# Stored dataset items
***

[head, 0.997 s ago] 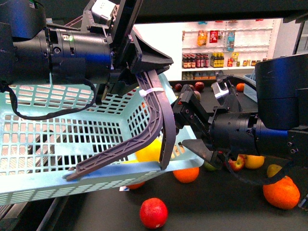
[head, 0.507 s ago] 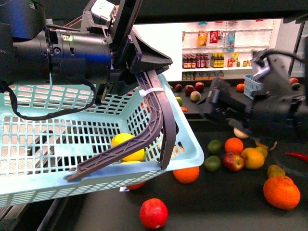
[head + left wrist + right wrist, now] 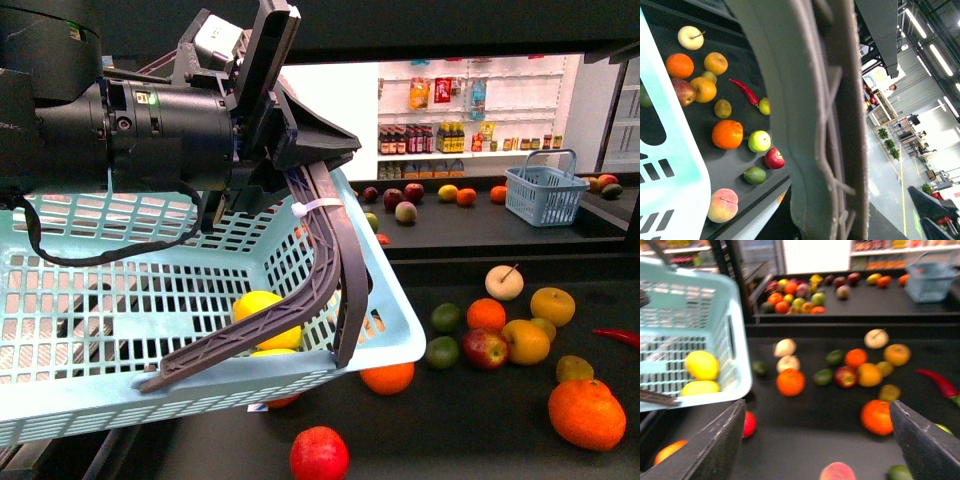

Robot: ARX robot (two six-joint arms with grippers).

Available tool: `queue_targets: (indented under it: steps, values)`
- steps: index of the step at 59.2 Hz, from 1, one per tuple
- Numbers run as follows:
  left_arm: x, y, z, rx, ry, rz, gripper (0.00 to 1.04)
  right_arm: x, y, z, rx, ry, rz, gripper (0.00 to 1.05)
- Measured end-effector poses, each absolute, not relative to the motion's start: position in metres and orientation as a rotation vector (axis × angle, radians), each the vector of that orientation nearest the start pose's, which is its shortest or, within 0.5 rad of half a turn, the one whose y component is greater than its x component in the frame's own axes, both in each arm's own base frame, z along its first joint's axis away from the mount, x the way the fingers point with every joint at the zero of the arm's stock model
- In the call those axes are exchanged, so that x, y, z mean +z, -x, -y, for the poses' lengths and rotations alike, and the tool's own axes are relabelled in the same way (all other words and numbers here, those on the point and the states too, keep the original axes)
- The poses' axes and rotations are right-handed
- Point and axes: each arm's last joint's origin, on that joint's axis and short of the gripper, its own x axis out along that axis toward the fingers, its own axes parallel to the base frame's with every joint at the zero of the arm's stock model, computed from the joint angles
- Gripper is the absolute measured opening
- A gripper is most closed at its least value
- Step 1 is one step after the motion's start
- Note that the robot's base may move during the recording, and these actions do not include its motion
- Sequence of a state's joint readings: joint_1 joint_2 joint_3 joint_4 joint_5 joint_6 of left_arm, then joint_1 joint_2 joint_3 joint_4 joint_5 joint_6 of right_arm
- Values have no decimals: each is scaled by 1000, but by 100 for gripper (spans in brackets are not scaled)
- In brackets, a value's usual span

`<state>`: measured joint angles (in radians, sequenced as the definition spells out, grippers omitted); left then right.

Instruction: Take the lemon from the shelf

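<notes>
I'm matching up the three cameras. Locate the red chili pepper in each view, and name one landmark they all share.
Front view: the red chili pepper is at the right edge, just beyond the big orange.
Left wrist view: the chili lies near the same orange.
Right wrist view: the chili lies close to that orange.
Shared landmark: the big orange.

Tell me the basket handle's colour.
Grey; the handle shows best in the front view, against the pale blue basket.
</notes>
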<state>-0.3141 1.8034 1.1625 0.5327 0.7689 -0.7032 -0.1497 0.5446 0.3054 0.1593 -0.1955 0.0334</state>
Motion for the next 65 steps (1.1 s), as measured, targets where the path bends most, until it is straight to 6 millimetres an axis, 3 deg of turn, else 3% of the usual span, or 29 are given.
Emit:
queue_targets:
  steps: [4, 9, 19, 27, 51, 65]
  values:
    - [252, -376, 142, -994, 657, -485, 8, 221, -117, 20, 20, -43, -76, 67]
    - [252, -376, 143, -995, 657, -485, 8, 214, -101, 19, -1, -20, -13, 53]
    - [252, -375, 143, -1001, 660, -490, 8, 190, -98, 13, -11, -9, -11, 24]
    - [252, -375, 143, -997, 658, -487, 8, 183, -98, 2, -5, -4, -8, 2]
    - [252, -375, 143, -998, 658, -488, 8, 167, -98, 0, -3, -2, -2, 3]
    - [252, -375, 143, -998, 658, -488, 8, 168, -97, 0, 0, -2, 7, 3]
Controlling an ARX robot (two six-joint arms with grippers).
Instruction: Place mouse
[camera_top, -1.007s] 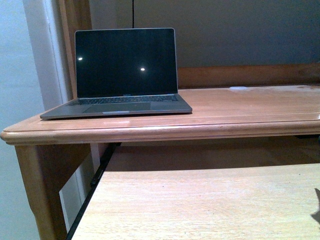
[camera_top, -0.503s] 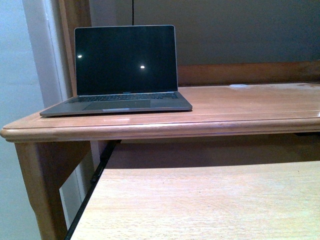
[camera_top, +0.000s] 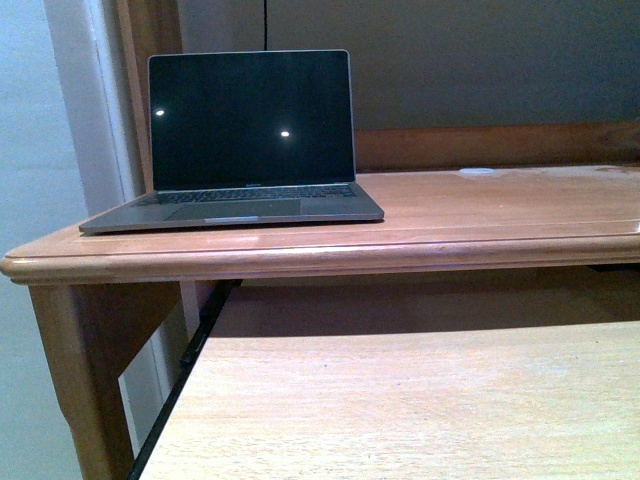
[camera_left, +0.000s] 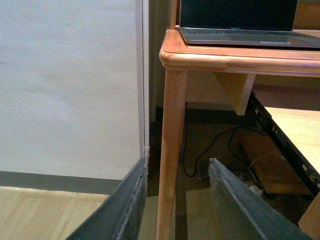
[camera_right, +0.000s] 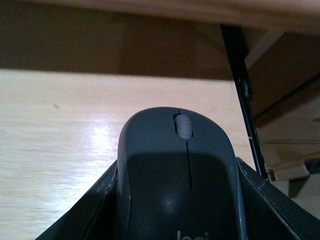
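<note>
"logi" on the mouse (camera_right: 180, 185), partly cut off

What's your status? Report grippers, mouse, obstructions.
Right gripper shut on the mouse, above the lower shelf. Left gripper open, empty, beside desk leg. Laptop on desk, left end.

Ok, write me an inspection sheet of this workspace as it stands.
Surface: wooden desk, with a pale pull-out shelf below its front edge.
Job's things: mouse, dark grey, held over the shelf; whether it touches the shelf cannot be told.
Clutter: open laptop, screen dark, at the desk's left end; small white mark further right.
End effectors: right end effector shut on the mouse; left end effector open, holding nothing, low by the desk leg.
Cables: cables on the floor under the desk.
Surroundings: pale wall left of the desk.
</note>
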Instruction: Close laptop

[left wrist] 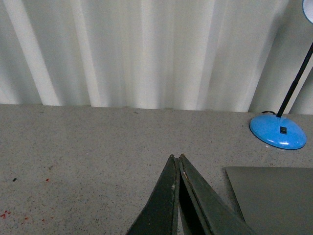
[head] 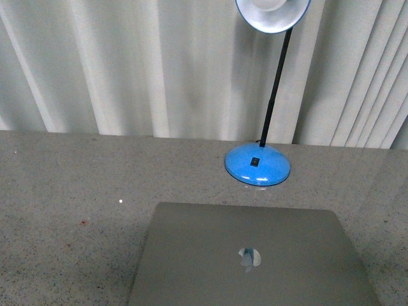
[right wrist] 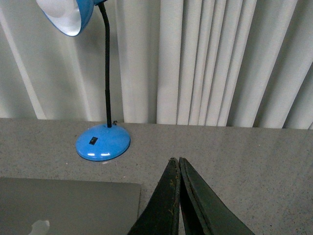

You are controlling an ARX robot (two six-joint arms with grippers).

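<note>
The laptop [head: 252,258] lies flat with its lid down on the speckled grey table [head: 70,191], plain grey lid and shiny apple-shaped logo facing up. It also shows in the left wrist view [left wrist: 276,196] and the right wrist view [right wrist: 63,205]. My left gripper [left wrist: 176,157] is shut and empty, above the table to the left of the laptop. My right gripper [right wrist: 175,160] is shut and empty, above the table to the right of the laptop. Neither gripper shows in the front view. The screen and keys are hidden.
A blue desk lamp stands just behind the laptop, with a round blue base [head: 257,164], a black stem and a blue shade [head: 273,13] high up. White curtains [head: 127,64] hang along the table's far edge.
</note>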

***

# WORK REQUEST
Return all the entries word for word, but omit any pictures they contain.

# TASK RESPONSE
[head, 0.997 s ago] 
[head, 0.507 s ago] 
[head + left wrist + right wrist, now] 

Robot: ARX robot (two six-joint arms with grippers).

Available tool: `queue_targets: (indented under it: steps, values)`
- steps: index of the step at 59.2 Hz, from 1, one per tuple
- Numbers run as follows:
  left_arm: x, y, z, rx, ry, rz, gripper (0.00 to 1.04)
  right_arm: x, y, z, rx, ry, rz, gripper (0.00 to 1.05)
- Measured end-effector poses, each absolute, not relative to the motion's start: position in metres and orientation as a rotation vector (axis × angle, radians), each the vector of that orientation nearest the start pose's, which is its shortest or, within 0.5 rad of half a turn, the one whose y component is greater than its x component in the frame's own axes, both in each arm's own base frame, z along its first joint's axis away from the mount, x the way the fingers point with every joint at the zero of the arm's stock model
- In the call those axes are exchanged, so that x, y, z mean +z, -x, -y, for the poses' lengths and rotations alike, and the tool's own axes are relabelled in the same way (all other words and numbers here, those on the point and the states too, keep the original axes)
- The poses' axes and rotations are right-handed
- Point and axes: each arm's last joint's origin, on that joint's axis and short of the gripper, its own x axis out along that axis toward the fingers, its own axes parallel to the base frame's with every joint at the zero of the arm's stock model, computed from the joint angles
- Gripper is the absolute measured opening
- A gripper is most closed at its least value
- Step 1 is one step after the motion's start
- Note that the robot's base may move during the recording, and these actions do not include its motion
- Sequence of a state's joint readings: joint_1 joint_2 joint_3 joint_4 joint_5 joint_6 of left_arm, then joint_1 joint_2 joint_3 joint_4 joint_5 joint_6 of right_arm
- Values have no decimals: each is scaled by 1000, but by 100 for gripper (spans in brackets are not scaled)
- In brackets, a value's usual span

`<state>`: measured joint angles (in radians, sequenced as the definition spells out, grippers omitted); left then right.

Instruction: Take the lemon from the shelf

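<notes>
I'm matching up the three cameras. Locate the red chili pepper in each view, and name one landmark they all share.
Front view: the red chili pepper is at the right edge, just beyond the big orange.
Left wrist view: the chili lies near the same orange.
Right wrist view: the chili lies close to that orange.
Shared landmark: the big orange.

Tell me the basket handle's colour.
Grey; the handle shows best in the front view, against the pale blue basket.
</notes>
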<state>-0.3141 1.8034 1.1625 0.5327 0.7689 -0.7032 -0.1497 0.5446 0.3054 0.1593 -0.1955 0.0334</state>
Motion for the next 65 steps (1.1 s), as measured, targets where the path bends most, until it is straight to 6 millimetres an axis, 3 deg of turn, else 3% of the usual span, or 29 are given.
Emit:
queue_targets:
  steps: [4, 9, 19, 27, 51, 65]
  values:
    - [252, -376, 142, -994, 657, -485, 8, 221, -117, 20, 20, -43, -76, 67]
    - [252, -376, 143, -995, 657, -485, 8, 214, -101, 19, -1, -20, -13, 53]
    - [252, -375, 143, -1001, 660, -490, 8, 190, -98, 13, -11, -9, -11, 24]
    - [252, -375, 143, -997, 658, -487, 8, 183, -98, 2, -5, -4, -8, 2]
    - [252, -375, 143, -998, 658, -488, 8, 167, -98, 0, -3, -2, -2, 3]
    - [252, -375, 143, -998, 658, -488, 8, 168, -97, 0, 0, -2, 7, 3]
Controlling an ARX robot (two six-joint arms with grippers).
Instruction: Place mouse
[camera_top, -1.007s] 
[camera_top, -0.503s] 
[camera_top, +0.000s] 
[camera_left, +0.000s] 
[camera_right, +0.000s] 
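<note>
"logi" on the mouse (camera_right: 180, 185), partly cut off

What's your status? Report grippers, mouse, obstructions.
Right gripper shut on the mouse, above the lower shelf. Left gripper open, empty, beside desk leg. Laptop on desk, left end.

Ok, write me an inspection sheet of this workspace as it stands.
Surface: wooden desk, with a pale pull-out shelf below its front edge.
Job's things: mouse, dark grey, held over the shelf; whether it touches the shelf cannot be told.
Clutter: open laptop, screen dark, at the desk's left end; small white mark further right.
End effectors: right end effector shut on the mouse; left end effector open, holding nothing, low by the desk leg.
Cables: cables on the floor under the desk.
Surroundings: pale wall left of the desk.
</note>
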Instruction: Close laptop

[left wrist] 
[head] 
[right wrist] 

You are controlling an ARX robot (two six-joint arms with grippers).

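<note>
The laptop [head: 252,258] lies flat with its lid down on the speckled grey table [head: 70,191], plain grey lid and shiny apple-shaped logo facing up. It also shows in the left wrist view [left wrist: 276,196] and the right wrist view [right wrist: 63,205]. My left gripper [left wrist: 176,157] is shut and empty, above the table to the left of the laptop. My right gripper [right wrist: 175,160] is shut and empty, above the table to the right of the laptop. Neither gripper shows in the front view. The screen and keys are hidden.
A blue desk lamp stands just behind the laptop, with a round blue base [head: 257,164], a black stem and a blue shade [head: 273,13] high up. White curtains [head: 127,64] hang along the table's far edge.
</note>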

The answer is finished.